▸ EXERCISE
Set the data down again, word for word, as it appears below.
• • • • • • •
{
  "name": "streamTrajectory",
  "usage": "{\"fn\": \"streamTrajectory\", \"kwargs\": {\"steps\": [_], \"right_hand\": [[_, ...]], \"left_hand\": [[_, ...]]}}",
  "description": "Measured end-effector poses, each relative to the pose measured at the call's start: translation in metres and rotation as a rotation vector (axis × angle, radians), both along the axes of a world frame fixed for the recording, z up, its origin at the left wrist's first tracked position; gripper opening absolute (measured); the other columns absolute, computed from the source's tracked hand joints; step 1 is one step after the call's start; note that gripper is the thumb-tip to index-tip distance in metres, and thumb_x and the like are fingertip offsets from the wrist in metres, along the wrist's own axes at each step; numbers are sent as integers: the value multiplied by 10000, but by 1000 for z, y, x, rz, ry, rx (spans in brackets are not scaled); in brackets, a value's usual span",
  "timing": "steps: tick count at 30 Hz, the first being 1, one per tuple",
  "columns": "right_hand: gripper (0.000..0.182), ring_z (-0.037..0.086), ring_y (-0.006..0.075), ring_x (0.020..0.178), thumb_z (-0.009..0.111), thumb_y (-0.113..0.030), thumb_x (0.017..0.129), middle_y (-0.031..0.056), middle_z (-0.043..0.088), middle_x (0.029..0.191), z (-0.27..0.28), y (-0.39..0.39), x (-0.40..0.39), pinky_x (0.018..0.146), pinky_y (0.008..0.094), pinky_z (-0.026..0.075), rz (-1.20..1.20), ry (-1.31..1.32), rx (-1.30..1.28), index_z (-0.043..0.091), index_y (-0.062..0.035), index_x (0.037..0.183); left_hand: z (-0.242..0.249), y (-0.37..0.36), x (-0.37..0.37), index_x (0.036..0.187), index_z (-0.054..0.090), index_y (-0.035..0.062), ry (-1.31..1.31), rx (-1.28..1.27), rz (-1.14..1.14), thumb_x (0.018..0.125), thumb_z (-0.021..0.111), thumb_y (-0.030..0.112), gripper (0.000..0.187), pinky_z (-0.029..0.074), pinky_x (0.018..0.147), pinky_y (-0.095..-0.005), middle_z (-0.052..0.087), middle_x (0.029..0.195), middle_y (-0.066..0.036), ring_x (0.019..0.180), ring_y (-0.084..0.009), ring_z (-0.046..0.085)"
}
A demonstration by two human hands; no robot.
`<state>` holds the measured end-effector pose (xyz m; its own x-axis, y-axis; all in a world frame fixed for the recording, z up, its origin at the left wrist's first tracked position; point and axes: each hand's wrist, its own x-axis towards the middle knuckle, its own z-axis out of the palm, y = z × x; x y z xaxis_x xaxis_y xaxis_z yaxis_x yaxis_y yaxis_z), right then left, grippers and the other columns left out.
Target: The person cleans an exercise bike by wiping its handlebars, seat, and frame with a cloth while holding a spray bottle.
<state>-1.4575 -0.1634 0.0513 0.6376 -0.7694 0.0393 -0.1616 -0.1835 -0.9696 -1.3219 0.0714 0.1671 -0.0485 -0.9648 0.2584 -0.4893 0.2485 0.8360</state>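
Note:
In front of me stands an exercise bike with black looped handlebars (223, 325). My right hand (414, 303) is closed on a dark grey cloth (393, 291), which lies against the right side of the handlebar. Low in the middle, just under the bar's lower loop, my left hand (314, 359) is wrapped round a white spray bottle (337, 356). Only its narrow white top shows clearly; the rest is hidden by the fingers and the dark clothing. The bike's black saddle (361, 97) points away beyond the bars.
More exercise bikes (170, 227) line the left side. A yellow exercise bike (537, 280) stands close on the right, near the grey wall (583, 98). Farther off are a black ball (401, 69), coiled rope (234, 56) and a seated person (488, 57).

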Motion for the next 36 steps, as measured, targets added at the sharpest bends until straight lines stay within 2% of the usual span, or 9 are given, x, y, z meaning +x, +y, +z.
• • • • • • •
▸ WRITTEN SOLUTION
{
  "name": "streamTrajectory",
  "usage": "{\"fn\": \"streamTrajectory\", \"kwargs\": {\"steps\": [_], \"right_hand\": [[_, ...]], \"left_hand\": [[_, ...]]}}",
  "description": "Measured end-effector poses, each relative to the pose measured at the call's start: translation in metres and rotation as a rotation vector (axis × angle, radians), both along the axes of a world frame fixed for the recording, z up, its origin at the left wrist's first tracked position; gripper opening absolute (measured); the other columns absolute, computed from the source's tracked hand joints; step 1 is one step after the call's start; note that gripper is the thumb-tip to index-tip distance in metres, and thumb_x and the like are fingertip offsets from the wrist in metres, along the wrist's own axes at each step; numbers are sent as integers: the value multiplied by 10000, but by 1000 for z, y, x, rz, ry, rx (spans in brackets are not scaled); in brackets, a value's usual span",
  "timing": "steps: tick count at 30 Hz, the first being 1, one per tuple",
  "columns": "right_hand: gripper (0.000..0.182), ring_z (-0.037..0.086), ring_y (-0.006..0.075), ring_x (0.020..0.178), thumb_z (-0.009..0.111), thumb_y (-0.113..0.030), thumb_x (0.017..0.129), middle_y (-0.031..0.056), middle_z (-0.043..0.088), middle_x (0.029..0.191), z (-0.27..0.28), y (-0.39..0.39), x (-0.40..0.39), pinky_x (0.018..0.146), pinky_y (0.008..0.094), pinky_z (-0.026..0.075), rz (-1.20..1.20), ry (-1.31..1.32), rx (-1.30..1.28), index_z (-0.043..0.091), index_y (-0.062..0.035), index_x (0.037..0.183); left_hand: z (-0.242..0.249), y (-0.37..0.36), x (-0.37..0.37), index_x (0.036..0.187), index_z (-0.054..0.090), index_y (-0.035..0.062), ry (-1.31..1.31), rx (-1.28..1.27), rz (-1.14..1.14), thumb_x (0.018..0.125), thumb_z (-0.021..0.111), thumb_y (-0.030..0.112), gripper (0.000..0.187), pinky_z (-0.029..0.074), pinky_x (0.018..0.147), pinky_y (-0.095..-0.005), middle_z (-0.052..0.087), middle_x (0.029..0.195), middle_y (-0.066..0.036), ring_x (0.019..0.180), ring_y (-0.084..0.009), ring_z (-0.046..0.085)"
}
A demonstration by two human hands; no robot.
`<state>` holds the measured end-effector pose (xyz m; its own x-axis, y-axis; all in a world frame fixed for the recording, z up, its origin at the left wrist's first tracked position; point and axes: each hand's wrist, its own x-axis towards the middle knuckle, its own z-axis out of the palm, y = z × x; x y z xaxis_x xaxis_y xaxis_z yaxis_x yaxis_y yaxis_z), right then left, grippers and the other columns left out.
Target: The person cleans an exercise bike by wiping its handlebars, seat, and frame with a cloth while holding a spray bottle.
<state>-1.4575 -0.1634 0.0513 0.6376 -0.7694 0.0393 -0.1616 -0.1835 -0.9696 -1.3219 0.0714 0.1671 -0.0485 -0.9648 0.2584 -0.4893 0.2485 0.8360</state>
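Note:
In front of me stands an exercise bike with black looped handlebars (223, 325). My right hand (414, 303) is closed on a dark grey cloth (393, 291), which lies against the right side of the handlebar. Low in the middle, just under the bar's lower loop, my left hand (314, 359) is wrapped round a white spray bottle (337, 356). Only its narrow white top shows clearly; the rest is hidden by the fingers and the dark clothing. The bike's black saddle (361, 97) points away beyond the bars.
More exercise bikes (170, 227) line the left side. A yellow exercise bike (537, 280) stands close on the right, near the grey wall (583, 98). Farther off are a black ball (401, 69), coiled rope (234, 56) and a seated person (488, 57).
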
Motion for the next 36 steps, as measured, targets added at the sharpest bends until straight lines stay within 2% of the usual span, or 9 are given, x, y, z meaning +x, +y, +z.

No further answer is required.